By William Wolf

EIGHTH GRADE  Send This Review to a Friend

Teenage angst movies aren’t particularly high on my must see list, but “Eighth Grade” turns out to be the exception. Written and directed by Bo Burnham, it is lit up by a wonderful, ultra natural performance by Elsie Fisher. She stars as the troubled Kayla, who in her last week of eighth grade is desperately striving to find herself and shed the awkwardness that bedevils her every move as students talk about what’s cool.

Kayla’s personality comes alive when she is alone in her room posting advice videos, such as telling others how to be yourself. At such moments she is the opposite of the way she behaves among her peers. She is addicted to her smart phone and laptop, which becomes her world. She exasperates her dad, played with fatherly bewilderment by Josh Hamilton, exemplified in a dinner scene in which he can’t tear her away from her social media. (There is no mother in the film.)

Kayla, her face littered with pimples, moves awkwardly, and when she is pressed into going to a pool birthday party, she looks out of place in her conservative bathing suit among the other more sexily-clad girls. The gift that she brings is frowned upon by the birthday girl.
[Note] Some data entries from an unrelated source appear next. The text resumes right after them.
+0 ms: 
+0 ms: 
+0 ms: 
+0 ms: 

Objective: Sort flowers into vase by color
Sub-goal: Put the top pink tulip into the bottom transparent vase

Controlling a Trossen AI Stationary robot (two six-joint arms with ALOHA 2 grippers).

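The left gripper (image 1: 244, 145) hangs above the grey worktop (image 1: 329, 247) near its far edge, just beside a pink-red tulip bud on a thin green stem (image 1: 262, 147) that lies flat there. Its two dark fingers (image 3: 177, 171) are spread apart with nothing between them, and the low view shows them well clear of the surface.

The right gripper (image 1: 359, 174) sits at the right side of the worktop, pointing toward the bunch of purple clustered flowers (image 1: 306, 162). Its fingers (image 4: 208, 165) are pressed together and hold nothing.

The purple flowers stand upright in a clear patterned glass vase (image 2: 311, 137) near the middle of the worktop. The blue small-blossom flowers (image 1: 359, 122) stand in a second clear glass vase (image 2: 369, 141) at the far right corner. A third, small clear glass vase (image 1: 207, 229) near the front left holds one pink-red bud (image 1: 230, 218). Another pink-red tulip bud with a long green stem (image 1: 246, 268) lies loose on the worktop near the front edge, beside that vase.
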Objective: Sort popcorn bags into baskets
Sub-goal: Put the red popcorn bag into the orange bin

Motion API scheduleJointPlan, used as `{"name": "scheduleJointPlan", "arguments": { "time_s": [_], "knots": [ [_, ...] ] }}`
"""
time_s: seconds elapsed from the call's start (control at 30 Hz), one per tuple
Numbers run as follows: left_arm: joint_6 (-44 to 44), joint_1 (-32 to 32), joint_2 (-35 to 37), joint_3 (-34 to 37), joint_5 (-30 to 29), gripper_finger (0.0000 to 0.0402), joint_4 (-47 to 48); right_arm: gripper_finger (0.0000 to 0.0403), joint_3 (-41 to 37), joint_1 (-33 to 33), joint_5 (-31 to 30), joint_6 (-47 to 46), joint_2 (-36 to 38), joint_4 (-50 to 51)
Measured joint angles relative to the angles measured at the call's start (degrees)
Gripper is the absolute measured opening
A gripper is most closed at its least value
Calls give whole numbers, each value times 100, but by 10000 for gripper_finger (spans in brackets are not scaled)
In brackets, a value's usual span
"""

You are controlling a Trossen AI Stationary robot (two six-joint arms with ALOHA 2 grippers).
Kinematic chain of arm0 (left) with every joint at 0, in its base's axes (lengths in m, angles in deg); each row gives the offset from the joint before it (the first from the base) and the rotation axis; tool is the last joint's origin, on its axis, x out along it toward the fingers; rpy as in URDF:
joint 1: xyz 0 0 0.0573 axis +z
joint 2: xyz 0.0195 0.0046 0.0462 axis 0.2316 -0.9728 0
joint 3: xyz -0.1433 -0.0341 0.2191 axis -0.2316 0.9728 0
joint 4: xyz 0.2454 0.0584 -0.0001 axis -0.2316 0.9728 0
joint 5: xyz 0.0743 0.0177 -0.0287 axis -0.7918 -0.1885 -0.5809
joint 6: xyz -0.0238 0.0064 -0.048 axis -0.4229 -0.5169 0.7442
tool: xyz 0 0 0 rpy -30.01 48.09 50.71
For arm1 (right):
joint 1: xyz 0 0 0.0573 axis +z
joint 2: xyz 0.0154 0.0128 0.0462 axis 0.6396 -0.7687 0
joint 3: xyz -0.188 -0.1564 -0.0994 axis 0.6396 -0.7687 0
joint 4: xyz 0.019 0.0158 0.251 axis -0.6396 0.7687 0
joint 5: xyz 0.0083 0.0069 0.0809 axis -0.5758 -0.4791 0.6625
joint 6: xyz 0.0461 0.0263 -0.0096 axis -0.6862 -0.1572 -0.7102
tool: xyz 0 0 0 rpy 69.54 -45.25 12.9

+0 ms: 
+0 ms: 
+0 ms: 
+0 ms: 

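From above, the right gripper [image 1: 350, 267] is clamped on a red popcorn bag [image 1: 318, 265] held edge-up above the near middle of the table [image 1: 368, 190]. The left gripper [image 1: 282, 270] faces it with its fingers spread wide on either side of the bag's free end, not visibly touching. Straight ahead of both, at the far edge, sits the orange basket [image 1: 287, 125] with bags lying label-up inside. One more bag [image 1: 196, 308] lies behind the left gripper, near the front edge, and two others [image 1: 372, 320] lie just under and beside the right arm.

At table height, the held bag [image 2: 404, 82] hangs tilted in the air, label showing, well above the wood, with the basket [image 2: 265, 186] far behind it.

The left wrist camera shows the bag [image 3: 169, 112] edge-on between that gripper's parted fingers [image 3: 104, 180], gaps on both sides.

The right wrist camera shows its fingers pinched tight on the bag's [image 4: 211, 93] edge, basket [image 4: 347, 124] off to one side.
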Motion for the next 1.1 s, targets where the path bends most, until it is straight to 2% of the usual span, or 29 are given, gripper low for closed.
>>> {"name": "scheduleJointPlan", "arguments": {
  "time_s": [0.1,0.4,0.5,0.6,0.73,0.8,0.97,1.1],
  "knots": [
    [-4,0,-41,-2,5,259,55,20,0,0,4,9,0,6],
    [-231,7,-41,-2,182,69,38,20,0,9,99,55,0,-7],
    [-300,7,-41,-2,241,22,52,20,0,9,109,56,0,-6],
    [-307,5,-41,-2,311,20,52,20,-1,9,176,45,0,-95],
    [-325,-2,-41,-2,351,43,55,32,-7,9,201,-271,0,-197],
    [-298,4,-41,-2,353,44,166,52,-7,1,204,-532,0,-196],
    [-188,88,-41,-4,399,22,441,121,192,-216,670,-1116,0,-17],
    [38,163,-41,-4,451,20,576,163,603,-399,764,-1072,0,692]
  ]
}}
Kayla has her eyes on a boy who is supposed to be particularly cool, although he really looks rather silly as an imagined catch. In one scene with another boy, she is alone in the back seat of a car and in playing truth or dare, she chickens out when asked to remove her shirt. She is only too glad to escape, even if embarrassed to tears afterward.

But Kayla wants to learn. There is a funny scene in which she is watching a woman on YouTube talk about how to perform oral sex, the details of which turn her off. Yet she tries to practice with a banana in the kitchen when her father walks in.

Eventually there is a very sensitive scene in which she and her dad connect verbally and emotionally. Kayla is gradually getting to be the self she always wanted to be, exemplified when she tells off a few snobbish female classmates. It will be onward to high school, where presumably she will fare better.

Fisher is so extremely touching that one feels for her all the way. The environment that writer-director Burnham creates seems painfully real, from the way in which the students talk to one another (Kayla in her videos repeatedly uses “like” in every sentence), and the overall school atmosphere. The music accompaniment is savvy as it is used to accentuate the anxieties, as when Kayla focus on her dream boy or summons courage to march into the dreaded school social combat.

The film may make you hark back to personal experiences. When I was in school, there were plenty of tensions, but not fueled by smart phones and devastating social media, which makes everything more addictive than the process of getting up the nerve to pick up a telephone to make desired contact.

“Eighth Grade” is that rare teenage film that can really get through to an adult, as well as to today’s teenagers who may recognize the mirror images of their lives. An A24 release. Reviewed July 16, 2018.